Read the AMA’s quick start guide to telehealth to start implementing digital tools in your practice.
1. How do physicians enforce quarantine while respecting patients’ autonomy?
A physician’s primary duty during a public health emergency like the COVID pandemic is to protect the health of the community.
In a quarantine situation, each individual physician’s role is to engender cooperation by communicating clearly and by acknowledging the natural fears and feelings of powerlessness that infectious disease outbreaks create. In some circumstances, however, when persuasion fails and a patient poses a risk to others but won't voluntarily adhere to isolation, physicians should support mandatory quarantine.
The AMA Code of Medical Ethics (E-8.4) states that during a public health crisis, it is a physician’s duty to:
- Educate patients and the public about the nature of the public health threat, potential harm to others, and benefits of quarantine and isolation.
- Encourage patients to adhere voluntarily to quarantine and isolation.
- Support mandatory quarantine and isolation when a patient fails to adhere voluntarily.
- Inform patients about and comply with mandatory public health reporting requirements.
2. How do physicians respond to colleagues who fail to report an exposure to COVID-19?
No one relishes the prospect of confronting a friend, but when a colleague poses a threat to patient welfare, physicians are ethically obligated to report their suspicions in the interest of patient safety.

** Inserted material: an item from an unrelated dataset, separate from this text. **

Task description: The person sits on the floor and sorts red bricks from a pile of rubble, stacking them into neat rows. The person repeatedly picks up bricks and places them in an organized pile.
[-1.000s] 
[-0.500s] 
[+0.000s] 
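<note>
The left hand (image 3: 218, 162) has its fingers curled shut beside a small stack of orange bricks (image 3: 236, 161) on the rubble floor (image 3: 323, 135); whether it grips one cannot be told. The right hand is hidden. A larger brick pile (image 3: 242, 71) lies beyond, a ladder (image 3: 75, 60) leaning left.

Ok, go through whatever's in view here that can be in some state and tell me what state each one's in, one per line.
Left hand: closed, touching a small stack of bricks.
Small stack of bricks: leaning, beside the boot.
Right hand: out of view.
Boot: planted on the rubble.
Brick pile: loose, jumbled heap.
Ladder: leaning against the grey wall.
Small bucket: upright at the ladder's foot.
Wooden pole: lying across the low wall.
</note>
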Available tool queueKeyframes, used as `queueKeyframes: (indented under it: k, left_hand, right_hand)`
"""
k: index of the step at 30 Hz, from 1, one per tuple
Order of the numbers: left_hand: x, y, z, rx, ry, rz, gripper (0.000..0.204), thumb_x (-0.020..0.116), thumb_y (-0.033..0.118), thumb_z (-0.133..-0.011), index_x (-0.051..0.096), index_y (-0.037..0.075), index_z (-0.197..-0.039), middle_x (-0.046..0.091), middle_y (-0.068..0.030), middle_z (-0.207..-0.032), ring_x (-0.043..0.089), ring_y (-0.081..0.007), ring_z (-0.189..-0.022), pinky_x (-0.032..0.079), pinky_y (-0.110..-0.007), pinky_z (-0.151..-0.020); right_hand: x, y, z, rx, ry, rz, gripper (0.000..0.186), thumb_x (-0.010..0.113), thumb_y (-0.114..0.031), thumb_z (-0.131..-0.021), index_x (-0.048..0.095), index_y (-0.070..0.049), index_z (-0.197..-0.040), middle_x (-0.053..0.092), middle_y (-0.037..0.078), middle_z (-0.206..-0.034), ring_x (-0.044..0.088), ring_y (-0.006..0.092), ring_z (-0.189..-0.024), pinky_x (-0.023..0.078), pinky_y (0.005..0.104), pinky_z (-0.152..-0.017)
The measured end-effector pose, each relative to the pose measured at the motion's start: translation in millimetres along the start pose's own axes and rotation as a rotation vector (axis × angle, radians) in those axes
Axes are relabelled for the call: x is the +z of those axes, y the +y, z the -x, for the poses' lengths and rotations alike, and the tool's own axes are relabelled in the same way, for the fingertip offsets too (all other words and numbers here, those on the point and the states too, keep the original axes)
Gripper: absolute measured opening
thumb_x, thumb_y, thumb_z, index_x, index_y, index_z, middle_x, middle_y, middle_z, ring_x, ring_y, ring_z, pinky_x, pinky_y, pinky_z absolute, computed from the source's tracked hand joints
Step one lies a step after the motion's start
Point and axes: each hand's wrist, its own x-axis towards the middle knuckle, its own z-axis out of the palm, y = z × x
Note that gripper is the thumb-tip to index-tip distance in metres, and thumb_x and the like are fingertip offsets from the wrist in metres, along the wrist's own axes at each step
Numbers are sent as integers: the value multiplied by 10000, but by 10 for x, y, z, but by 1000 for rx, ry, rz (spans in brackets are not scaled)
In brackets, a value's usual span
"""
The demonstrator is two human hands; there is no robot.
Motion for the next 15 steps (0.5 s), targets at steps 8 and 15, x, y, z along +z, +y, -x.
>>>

The AMA Code of Medical Ethics (9.4.2) recommends that physicians who become aware of or strongly suspect that conduct threatens patient welfare or otherwise appears to violate ethical or legal standards should:
- Report the conduct to appropriate clinical authorities in the first instance so that the possible impact on patient welfare can be assessed and remedial action taken. This should include notifying the peer review body of the hospital, or the local or state medical society when the physician of concern does not have hospital privileges.
- Report directly to the state licensing board when the conduct in question poses an immediate threat to the health and safety of patients or violates state licensing provisions.
- Report to a higher authority if the conduct continues unchanged despite initial reporting.